What this task involves -
Span requested from the data below: the line with "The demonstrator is" through the line with "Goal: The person", both included. Give only these lines again, exactly, and leave every picture out.

Exercise data -
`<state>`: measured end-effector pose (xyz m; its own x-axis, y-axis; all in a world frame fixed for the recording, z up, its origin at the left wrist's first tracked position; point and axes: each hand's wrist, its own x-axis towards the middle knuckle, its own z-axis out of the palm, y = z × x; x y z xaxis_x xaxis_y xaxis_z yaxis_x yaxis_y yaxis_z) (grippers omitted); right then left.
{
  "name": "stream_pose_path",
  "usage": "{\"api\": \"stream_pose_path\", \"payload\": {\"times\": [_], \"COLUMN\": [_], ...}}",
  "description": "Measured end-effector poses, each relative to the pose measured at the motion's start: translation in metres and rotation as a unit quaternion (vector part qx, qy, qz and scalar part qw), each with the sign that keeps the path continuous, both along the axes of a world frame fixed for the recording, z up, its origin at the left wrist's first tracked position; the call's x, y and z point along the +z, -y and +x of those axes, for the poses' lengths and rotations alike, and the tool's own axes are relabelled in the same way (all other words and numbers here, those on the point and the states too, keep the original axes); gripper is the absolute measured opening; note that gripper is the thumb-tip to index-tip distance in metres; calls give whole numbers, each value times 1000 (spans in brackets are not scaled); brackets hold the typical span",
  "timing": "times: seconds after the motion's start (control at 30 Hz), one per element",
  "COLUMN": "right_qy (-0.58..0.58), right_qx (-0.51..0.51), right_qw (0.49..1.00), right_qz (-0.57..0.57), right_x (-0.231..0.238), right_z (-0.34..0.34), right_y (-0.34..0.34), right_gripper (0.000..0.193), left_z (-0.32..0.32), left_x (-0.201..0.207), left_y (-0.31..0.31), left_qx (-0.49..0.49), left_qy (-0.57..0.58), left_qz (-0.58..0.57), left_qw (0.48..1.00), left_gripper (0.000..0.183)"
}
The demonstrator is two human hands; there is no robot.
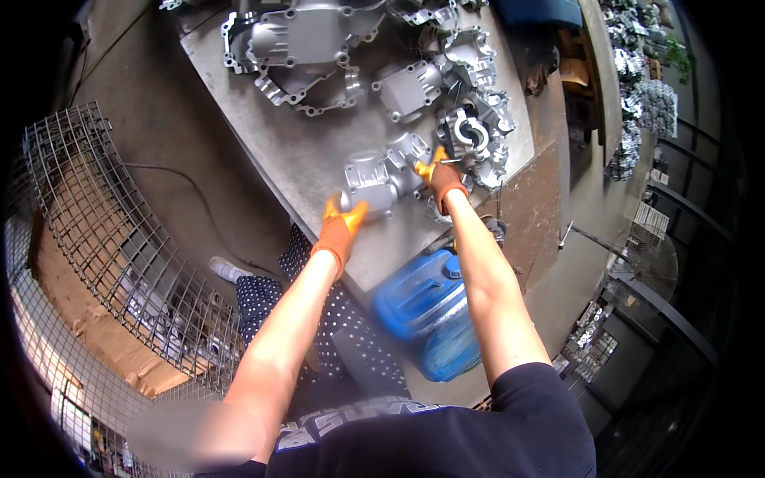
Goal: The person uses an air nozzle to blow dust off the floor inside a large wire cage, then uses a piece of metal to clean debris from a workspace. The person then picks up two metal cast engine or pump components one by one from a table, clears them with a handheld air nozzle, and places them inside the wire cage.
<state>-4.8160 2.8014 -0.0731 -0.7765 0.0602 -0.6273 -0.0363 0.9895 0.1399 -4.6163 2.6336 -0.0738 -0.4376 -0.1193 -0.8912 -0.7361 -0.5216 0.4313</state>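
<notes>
My left hand [341, 227], in an orange glove, grips the near-left edge of a silver-grey metal casting [369, 187] on the metal tabletop [279, 147]. A second, smaller-looking casting [408, 151] sits right beside it, slightly blurred. My right hand [442, 179], gloved the same way, is closed at that casting's right side. A thin pale sliver shows by its fingers; what it is, I cannot make out. Just beyond the right hand, a casting with a round ring opening [470, 131] leans among other parts.
Larger castings [311, 36] and a flat-faced casting [408, 92] lie farther up the table. Below its near edge stands a blue plastic jerrycan [426, 307]. At left is a wire mesh cage [103, 215] with cardboard and metal parts inside. A cable [199, 195] crosses the floor.
</notes>
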Motion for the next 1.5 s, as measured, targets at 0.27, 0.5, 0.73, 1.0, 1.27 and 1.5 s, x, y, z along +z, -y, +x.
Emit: {"api": "stream_pose_path", "payload": {"times": [0.27, 0.5, 0.73, 1.0, 1.27, 1.5], "right_qy": [94, 148, 138, 172, 392, 148], "right_qx": [-117, -154, -320, -64, -241, 341], "right_qw": [982, 917, 813, 874, 649, 687], "right_qz": [-113, -337, -466, -451, -606, -625], "right_x": [-13, -79, -18, 25, 152, 151], "right_z": [-23, -10, 32, 93, 219, 323], "right_y": [-1, -105, -34, -18, 190, 285], "right_gripper": [68, 45, 29, 31, 37, 34], "left_z": [1, 0, 11, 75, 205, 313], "left_x": [-27, -6, -20, 25, 94, 146], "left_y": [-8, 8, 34, 144, 173, 244], "left_qx": [23, 29, -55, -94, 285, 105], "left_qy": [49, 23, 9, -92, -257, -308], "left_qz": [-72, -70, -103, 192, 384, -147], "left_qw": [996, 997, 993, 973, 840, 934], "left_gripper": [69, 65, 70, 34, 50, 39]}}
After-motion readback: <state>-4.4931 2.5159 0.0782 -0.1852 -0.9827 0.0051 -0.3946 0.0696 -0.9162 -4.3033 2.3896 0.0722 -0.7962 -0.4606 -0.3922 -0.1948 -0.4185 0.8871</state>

Answer box -
The demonstrator is two human hands; there is no robot.
Goal: The person uses an air nozzle to blow dust off the floor inside a large wire cage, then uses a piece of metal to clean debris from a workspace. The person then picks up two metal cast engine or pump components one by one from a table, clears them with a handheld air nozzle, and places them inside the wire cage.

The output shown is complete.